* **WHAT YOU NEED TO DO**
In the listing below, the lines starting with the line with "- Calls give" and going on through the line with "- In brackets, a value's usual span" are to be reproduced exactly, and only those.
*** Block opens ***
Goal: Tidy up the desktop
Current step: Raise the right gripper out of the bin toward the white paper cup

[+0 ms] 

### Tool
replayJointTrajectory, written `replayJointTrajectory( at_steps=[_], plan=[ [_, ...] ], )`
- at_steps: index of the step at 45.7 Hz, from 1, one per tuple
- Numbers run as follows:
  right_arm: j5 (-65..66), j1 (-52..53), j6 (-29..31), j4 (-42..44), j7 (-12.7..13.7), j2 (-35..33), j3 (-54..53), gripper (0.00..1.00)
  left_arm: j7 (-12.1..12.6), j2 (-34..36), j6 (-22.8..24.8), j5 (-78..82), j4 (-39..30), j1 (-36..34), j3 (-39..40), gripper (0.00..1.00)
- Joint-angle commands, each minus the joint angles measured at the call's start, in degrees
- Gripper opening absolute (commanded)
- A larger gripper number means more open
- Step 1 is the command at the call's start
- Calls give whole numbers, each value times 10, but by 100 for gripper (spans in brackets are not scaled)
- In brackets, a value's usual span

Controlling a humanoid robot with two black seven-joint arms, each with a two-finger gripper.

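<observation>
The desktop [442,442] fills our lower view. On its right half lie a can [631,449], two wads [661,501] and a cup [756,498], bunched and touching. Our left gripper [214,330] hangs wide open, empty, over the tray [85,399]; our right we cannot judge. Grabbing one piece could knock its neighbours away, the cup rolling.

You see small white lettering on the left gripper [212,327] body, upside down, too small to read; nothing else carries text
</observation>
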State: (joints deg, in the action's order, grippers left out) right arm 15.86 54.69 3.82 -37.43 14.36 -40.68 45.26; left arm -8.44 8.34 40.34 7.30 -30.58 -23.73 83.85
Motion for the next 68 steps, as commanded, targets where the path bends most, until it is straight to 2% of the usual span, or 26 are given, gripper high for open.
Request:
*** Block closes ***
* **RESPONSE TO THE TASK**
- Calls give whole numbers, each value times 10, but by 100 for gripper (spans in brackets are not scaled)
- In brackets, a value's usual span

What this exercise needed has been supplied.